Task to carry out
Find every line with the string "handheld" in the material below and copy it.

-- Opening Marker --

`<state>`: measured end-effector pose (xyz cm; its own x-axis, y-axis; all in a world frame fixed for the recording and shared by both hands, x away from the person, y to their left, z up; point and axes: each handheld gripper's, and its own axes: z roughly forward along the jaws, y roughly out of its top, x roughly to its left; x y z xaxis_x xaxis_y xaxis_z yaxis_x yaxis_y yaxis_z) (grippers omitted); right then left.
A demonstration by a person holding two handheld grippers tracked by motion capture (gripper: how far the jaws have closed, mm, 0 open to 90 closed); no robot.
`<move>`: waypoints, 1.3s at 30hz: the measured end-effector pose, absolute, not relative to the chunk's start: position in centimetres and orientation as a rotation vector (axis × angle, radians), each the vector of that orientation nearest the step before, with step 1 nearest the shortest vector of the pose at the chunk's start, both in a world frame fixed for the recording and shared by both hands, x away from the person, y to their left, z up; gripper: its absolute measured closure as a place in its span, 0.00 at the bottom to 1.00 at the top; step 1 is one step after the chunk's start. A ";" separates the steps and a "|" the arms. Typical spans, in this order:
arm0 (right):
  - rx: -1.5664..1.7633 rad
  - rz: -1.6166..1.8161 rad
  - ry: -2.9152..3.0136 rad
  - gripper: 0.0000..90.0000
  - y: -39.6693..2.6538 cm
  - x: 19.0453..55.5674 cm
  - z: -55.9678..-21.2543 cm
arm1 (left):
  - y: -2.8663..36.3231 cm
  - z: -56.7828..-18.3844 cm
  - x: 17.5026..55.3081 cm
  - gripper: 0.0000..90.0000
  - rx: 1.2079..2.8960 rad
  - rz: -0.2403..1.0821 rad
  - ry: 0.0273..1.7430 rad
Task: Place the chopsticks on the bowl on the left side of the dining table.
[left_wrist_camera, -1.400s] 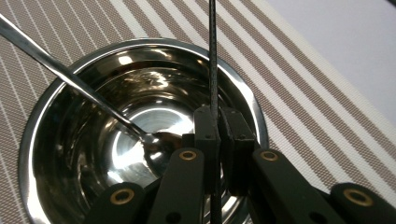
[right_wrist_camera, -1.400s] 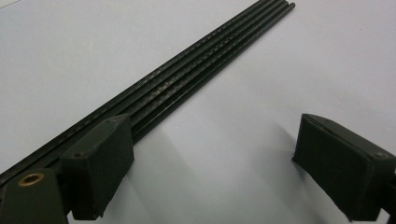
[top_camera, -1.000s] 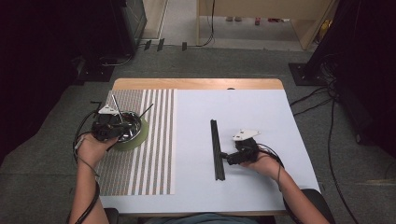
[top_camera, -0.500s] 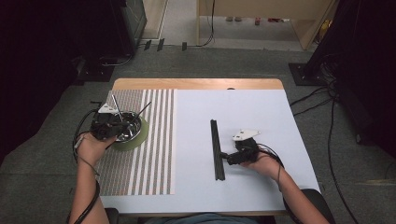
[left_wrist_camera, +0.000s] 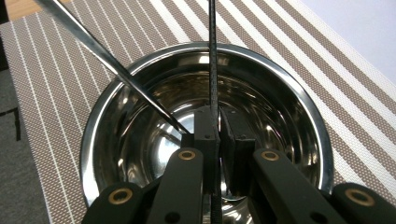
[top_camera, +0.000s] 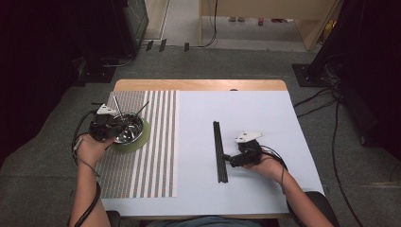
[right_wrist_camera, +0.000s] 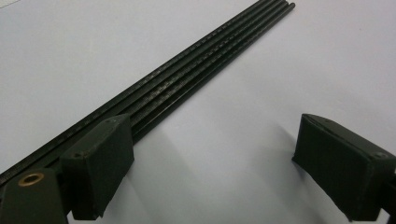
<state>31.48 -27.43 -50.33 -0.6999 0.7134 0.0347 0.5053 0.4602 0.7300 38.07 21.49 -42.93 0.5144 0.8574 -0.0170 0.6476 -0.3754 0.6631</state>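
A shiny steel bowl [top_camera: 133, 133] [left_wrist_camera: 285, 116] sits on a green round mat [top_camera: 143, 140] on the striped placemat [top_camera: 158, 156]. My left gripper [top_camera: 119, 128] [left_wrist_camera: 218, 128] reaches into the bowl and is shut on a thin black rod [left_wrist_camera: 213, 56] [top_camera: 142, 108] that slants up out of it. A silver rod [left_wrist_camera: 107, 58] [top_camera: 117, 106] leans in the bowl beside it. To the right, several black rods [top_camera: 219, 151] [right_wrist_camera: 201, 56] lie side by side on the white tabletop. My right gripper [top_camera: 228, 159] [right_wrist_camera: 219, 161] stands open at their near end, its left finger [right_wrist_camera: 100, 163] over them.
The white sheet [top_camera: 246, 113] covers most of the table, with a wooden strip [top_camera: 198, 85] along the far edge. Cables [top_camera: 321, 97] trail on the grey floor at the right. The striped placemat [left_wrist_camera: 56, 70] stretches around the bowl.
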 end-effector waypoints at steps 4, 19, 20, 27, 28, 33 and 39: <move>1.045 1.079 2.437 0.13 -27.4 31.5 -50.3 | 21.6 -43.0 38.1 0.96 2.136 0.455 1.229; 1.044 1.079 2.437 0.13 -27.4 31.5 -50.3 | 21.6 -42.9 38.1 0.89 2.113 0.452 1.237; 1.047 1.078 2.437 0.13 -27.4 31.5 -50.3 | 21.6 -42.8 38.1 0.88 2.101 0.441 1.237; 1.044 1.079 2.436 0.13 -27.4 31.5 -50.3 | 21.6 -42.0 37.9 0.80 2.066 0.432 1.248; 1.044 1.079 2.436 0.13 -27.4 31.5 -50.3 | 21.6 -42.0 37.9 0.78 2.066 0.432 1.248; 1.044 1.079 2.436 0.13 -27.4 31.5 -50.3 | 20.7 -41.4 37.8 0.71 2.052 0.413 1.212; 1.047 1.079 2.437 0.13 -27.4 31.5 -50.3 | 19.6 -41.0 37.7 0.60 2.057 0.390 1.184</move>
<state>31.47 -27.42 -50.32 -0.6992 0.7140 0.0362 0.5067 0.4592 0.7296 37.71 19.63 -41.02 0.5326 0.8417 -0.0893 0.6239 -0.3191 0.7134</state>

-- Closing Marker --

Answer to this exercise
`<state>`: measured end-effector pose (xyz cm; its own x-axis, y-axis; all in a world frame fixed for the recording and shared by both hands, x away from the person, y to their left, z up; point and axes: each handheld gripper's, and its own axes: z roughly forward along the jaws, y roughly out of its top, x roughly to its left; x y z xaxis_x xaxis_y xaxis_z yaxis_x yaxis_y yaxis_z) (grippers omitted); right then left.
A demonstration by a person holding two handheld grippers tracked by motion capture (gripper: how far the jaws have closed, mm, 0 open to 90 closed); no robot.

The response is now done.